The acronym, PSAT, sounds so similar to the familiar abbreviation SAT. How much do they have in common, and how do they differ?
We’ll examine the PSAT in greater depth in the article below.
What’s the PSAT Test?
The PSAT, or Preliminary Scholastic Aptitude Test, is a practice version of the SAT. The test is also sometimes referred to as the NMSQT, which stands for National Merit Scholarship Qualifying Test. The highest scorers may become semifinalists for a National Merit Scholarship.
What is the PSAT test used for?
The PSAT has two main purposes. The one that many people are familiar with is that it is used as a primer or a practice SAT. The score you receive on your PSAT indicates how well you are likely to do on the SAT.
This information can help guide a student in his or her study tactics when preparing for the SAT. Students can study more or seek tutoring on the sections or types of questions they did not perform as well on in the PSAT as they desired.
If the student had not taken the PSAT to prepare, then they would find out only after taking the SAT which questions they should have studied more for or sought out help preparing for.
In addition to helping young people prepare for the SAT, however, the PSAT is also used to qualify students for certain scholarships.
National Merit Scholars are chosen as potential merit scholarship award winners based on their scores on this test. If they score in the top 1% of students on the PSAT, then they become semifinalists for a National Merit Scholarship.
Predicted SAT Score Based on PSAT Score
One of the main motivations for a student to take the PSAT is to get an idea of how well he or she will do on the SAT.
Statistics show that a student’s score on the PSAT does predict how well a student will do on the SAT. Of course, depending on how well the student studies, the actual outcome may be different than the prediction.
Below are the predicted SAT scores based on a student’s most recent PSAT/NMSQT scores.
|Score on PSAT||Correlated Score on SAT|
You might notice that sometimes a difference of 20 points on the PSAT results in an expected difference of 10 points on the SAT, but sometimes 20 points.
This is because there is not a direct conversion for the score on the PSAT to the predicted score on the SAT. Instead, based on the data of many, many students’ scores, these are the correlated, or predicted, SAT scores based on the previous PSAT scores.
Additionally, it is important to keep in mind that these correlations are specifically for the PSAT/NMSQT. If a student is taking the PSAT 8/9 or PSAT 10, then these exact predictions do not apply since the student is much younger and it is a different version of the test.
Are There Different Versions of the PSAT?
It may come as a surprise to some, but there are actually different versions of the PSAT. Since students can take the test at different ages, there are slightly different versions depending on the expected grade of the student taking the exam.
One version of the PSAT is called the PSAT 8/9. This version is intended to be taken by eighth and ninth grade students.
The next version is the PSAT 10, which is geared toward tenth grade students.
Finally, the PSAT/NMSQT is intended for eleventh grade students. It may also be taken by tenth grade students if they can show that they will be graduating a year early.
What is the difference between the PSAT and SAT test?

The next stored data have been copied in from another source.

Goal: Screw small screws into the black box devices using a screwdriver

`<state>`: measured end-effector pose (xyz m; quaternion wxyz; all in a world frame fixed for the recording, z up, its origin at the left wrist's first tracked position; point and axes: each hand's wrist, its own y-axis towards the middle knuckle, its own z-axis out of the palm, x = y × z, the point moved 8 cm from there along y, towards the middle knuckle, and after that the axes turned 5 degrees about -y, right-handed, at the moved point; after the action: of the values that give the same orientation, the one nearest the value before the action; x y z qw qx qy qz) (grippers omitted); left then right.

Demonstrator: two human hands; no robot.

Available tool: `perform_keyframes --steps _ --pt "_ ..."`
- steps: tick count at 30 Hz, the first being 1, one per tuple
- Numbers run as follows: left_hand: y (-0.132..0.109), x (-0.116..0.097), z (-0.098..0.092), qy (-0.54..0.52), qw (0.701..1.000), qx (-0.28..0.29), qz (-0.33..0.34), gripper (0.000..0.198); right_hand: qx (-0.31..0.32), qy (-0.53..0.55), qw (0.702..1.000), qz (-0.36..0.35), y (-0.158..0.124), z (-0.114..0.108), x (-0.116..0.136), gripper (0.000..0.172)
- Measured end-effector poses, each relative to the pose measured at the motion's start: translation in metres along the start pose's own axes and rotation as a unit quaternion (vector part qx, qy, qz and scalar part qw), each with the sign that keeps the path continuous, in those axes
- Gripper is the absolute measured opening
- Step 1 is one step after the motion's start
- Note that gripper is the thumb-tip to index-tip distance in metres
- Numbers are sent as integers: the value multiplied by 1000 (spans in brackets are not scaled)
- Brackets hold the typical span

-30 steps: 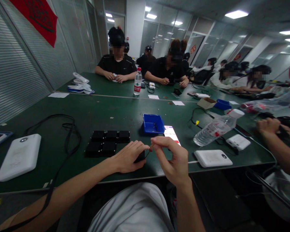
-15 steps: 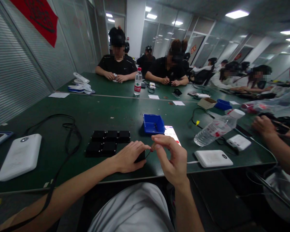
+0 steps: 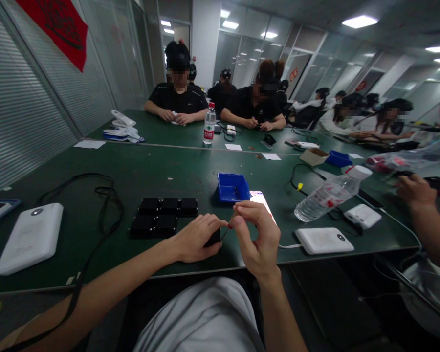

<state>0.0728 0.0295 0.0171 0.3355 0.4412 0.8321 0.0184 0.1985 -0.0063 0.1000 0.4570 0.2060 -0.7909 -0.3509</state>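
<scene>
Near the table's front edge my left hand is closed over a small black box, pressing it to the table; most of the box is hidden under the palm and fingers. My right hand pinches the handle of a small screwdriver. Its thin shaft slants down to the right side of the box; I cannot make out the tip. Several similar black boxes stand in two rows left of my left hand. Beyond my hands sits a blue tray with small dark pieces inside, probably screws.
A lit phone lies behind my right hand. To the right are a white power bank and a tilted water bottle. Another white power bank and a black cable lie left. A co-worker's hand is at the right.
My right hand has shifted slightly left with the screwdriver, its fingers turned a little. My left hand and the box stay put. The co-worker's hand at the right has moved.
</scene>
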Motion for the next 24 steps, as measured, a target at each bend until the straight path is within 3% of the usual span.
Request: perform_keyframes --steps 5,10,13,17,24 --pt "0 0 0 -2 1000 -4 8 43 -23 52 998 17 -6 0 -4 14" --pt "-1 2 3 10 1000 -5 8 43 -56 -5 998 -40 -4 -2 6 19" --pt "-1 2 2 4 1000 -7 6 43 -43 -21 998 -50 -2 -3 8 13" --pt "0 0 0 -10 1000 -9 9 46 -11 57 998 -1 -6 0 -2 10" --pt "0 0 2 10 1000 3 1 50 -45 24 998 -32 -2 -4 1 16"
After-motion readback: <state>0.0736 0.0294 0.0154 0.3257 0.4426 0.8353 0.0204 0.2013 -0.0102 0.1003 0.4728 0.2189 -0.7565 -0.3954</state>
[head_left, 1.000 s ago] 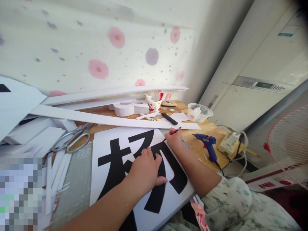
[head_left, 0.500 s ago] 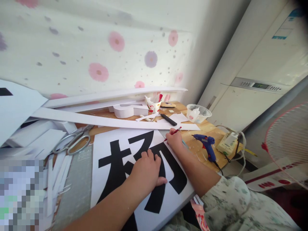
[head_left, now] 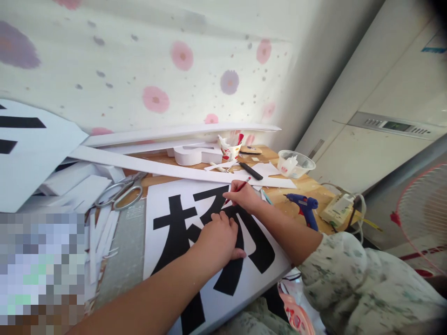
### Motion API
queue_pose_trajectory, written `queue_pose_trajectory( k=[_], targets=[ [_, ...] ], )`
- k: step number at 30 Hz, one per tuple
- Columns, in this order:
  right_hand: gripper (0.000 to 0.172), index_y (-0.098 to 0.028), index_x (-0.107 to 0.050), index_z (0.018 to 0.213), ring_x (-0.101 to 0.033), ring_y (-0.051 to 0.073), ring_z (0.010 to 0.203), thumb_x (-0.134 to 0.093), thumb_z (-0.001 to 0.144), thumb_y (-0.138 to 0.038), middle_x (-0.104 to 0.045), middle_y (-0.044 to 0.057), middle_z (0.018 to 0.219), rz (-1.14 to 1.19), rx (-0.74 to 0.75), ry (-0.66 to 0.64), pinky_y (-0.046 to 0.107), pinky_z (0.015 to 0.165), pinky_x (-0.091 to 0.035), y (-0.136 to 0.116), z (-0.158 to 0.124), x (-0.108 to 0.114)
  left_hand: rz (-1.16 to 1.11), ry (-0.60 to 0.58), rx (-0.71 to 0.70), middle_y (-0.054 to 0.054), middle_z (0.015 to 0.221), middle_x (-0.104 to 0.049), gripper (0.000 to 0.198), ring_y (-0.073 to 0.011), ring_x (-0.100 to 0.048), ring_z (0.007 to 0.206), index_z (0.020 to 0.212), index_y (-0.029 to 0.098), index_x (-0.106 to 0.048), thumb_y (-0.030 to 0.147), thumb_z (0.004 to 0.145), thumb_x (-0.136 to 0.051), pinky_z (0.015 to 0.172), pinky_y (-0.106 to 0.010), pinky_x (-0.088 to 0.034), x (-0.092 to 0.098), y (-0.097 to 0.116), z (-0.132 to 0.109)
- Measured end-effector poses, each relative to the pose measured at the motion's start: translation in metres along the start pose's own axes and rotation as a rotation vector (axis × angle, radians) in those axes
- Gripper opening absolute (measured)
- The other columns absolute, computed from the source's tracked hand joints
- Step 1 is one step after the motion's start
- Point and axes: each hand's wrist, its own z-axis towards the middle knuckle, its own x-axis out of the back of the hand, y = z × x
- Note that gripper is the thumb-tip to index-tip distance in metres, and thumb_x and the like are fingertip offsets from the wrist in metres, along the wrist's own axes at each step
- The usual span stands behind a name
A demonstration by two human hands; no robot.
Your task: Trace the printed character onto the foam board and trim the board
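Note:
A white board (head_left: pixel 164 204) printed with a large black character lies on the table in front of me. My left hand (head_left: pixel 218 239) lies flat on it, fingers spread over the black strokes. My right hand (head_left: pixel 244 197) is closed round a thin red-handled tool (head_left: pixel 239 187), its tip touching the upper part of the black character just beyond my left fingers.
Large scissors (head_left: pixel 120 190) lie left of the board on a grey cutting mat (head_left: pixel 122 251). A blue glue gun (head_left: pixel 305 207), a power adapter (head_left: pixel 340 209), a clear tub (head_left: pixel 296 163), a paper cup (head_left: pixel 230 149), a black marker (head_left: pixel 250 171) and long white strips (head_left: pixel 174 170) crowd the far side.
My right hand with the red tool has moved left, from the board's right edge onto the black character, close to my left hand. The left hand stays pressed on the board.

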Motion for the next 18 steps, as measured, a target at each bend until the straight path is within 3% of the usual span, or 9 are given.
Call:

Although the PSAT is a practice SAT, there are several other differences between the two tests besides one being for practice and one being the actual test.
The PSAT is generally considered a bit easier than the SAT. This is because it is expected that students are older and have had another year of school since they took the PSAT.
The scoring is also different, with the PSAT score ranging from 320 to 1520, whereas the SAT scores range from 400 to 1600.
The PSAT is less expensive, as well. It typically costs about $18, while the SAT generally costs $55. (The fee may be waived, however, for students who are eligible.)
The SAT exam may also include an essay portion, whereas the PSAT does not.
For obvious reasons, the PSAT is taken earlier in a student’s career than the SAT. The PSAT is often taken in a student’s junior year of high school, while the SAT is usually taken in his or her senior year.
The PSAT has limits on how many times you can take it, whereas the SAT does not.
How are the PSAT and the SAT similar?
Both the PSAT and SAT attempt to ascertain a student’s academic readiness, or “scholastic aptitude.” They do this by asking students questions on certain topics.
Although the SAT is known to be slightly longer and more challenging than the PSAT, both tests have a similar format and set of topics.
They both include sections in reading, writing and language, math without a calculator, and math with a calculator.
Within these sections, some questions for both tests also overlap with other academic topics, such as science, history, social studies, and U.S. and world literature.
PSAT versus SAT
The table below shows some key similarities and differences between the PSAT and the SAT.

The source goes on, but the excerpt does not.